Recorded data |

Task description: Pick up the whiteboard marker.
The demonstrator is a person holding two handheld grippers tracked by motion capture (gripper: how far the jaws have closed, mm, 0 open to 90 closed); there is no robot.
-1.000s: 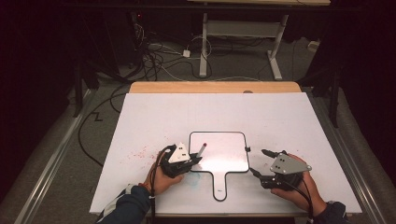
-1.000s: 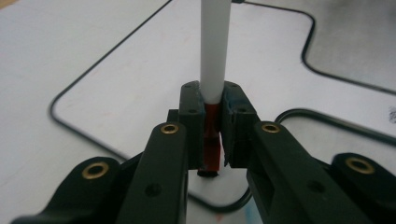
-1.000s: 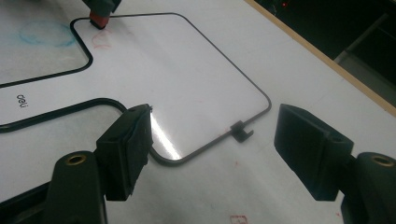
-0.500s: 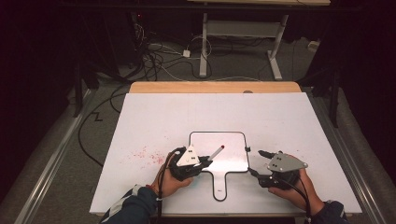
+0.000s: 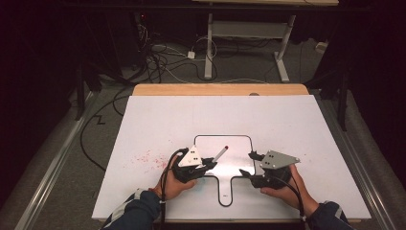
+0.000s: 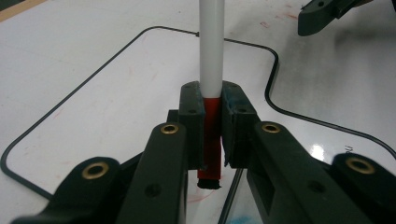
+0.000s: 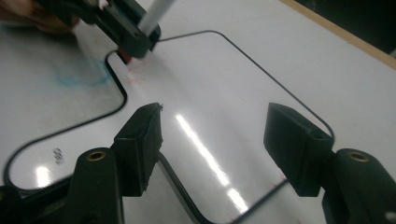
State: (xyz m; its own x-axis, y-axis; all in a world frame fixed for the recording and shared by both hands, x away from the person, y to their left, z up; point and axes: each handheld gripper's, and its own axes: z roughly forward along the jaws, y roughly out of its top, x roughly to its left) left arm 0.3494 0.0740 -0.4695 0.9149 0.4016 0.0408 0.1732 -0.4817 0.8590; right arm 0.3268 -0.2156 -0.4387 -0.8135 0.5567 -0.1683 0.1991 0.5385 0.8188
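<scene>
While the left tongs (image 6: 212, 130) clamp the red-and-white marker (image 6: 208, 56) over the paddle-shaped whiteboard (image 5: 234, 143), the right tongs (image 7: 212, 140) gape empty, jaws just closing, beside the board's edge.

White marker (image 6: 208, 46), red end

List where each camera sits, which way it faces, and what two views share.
High view: overhead, facing forward-down on the paddle-shaped whiteboard; both hands show.
Left gripper view: on the left gripper, looking along jaws shut on the white, red-ended marker.
Right gripper view: on the right gripper, jaws open, closing lately.
Shared: marker and board.
</scene>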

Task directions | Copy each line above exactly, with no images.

Solved problem |
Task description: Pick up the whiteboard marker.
The demonstrator is a person holding two handheld grippers tracked by motion capture (gripper: how far the jaws have closed, mm, 0 open to 90 closed); there is no robot.
-1.000s: 
-1.000s: 
-1.000s: 
-0.500s: 
+0.000s: 
+0.000s: 
+0.000s: 
State: (xyz m; its own x-axis, y-axis; all in a world frame fixed for the recording and shared by both hands, x away from the person, y to their left, z up; point and axes: each handheld gripper's, and its own axes: z roughly forward along the jaws, y roughly out of its top, x roughly to its left) left arm 0.3494 0.0740 -0.4695 0.9149 0.4016 0.0408 0.1732 -0.4817 0.8590; right arm 0.3268 -0.2156 -0.4387 -0.8135 0.5567 -0.1683 0.1991 0.5385 0.8188
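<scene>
While the left tongs (image 6: 212, 130) clamp the red-and-white marker (image 6: 208, 56) over the paddle-shaped whiteboard (image 5: 234, 143), the right tongs (image 7: 212, 140) gape empty, jaws just closing, beside the board's edge.

White marker (image 6: 208, 46), red end

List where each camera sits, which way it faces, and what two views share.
High view: overhead, facing forward-down on the paddle-shaped whiteboard; both hands show.
Left gripper view: on the left gripper, looking along jaws shut on the white, red-ended marker.
Right gripper view: on the right gripper, jaws open, closing lately.
Shared: marker and board.
</scene>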

A complete answer has now been given to the exercise.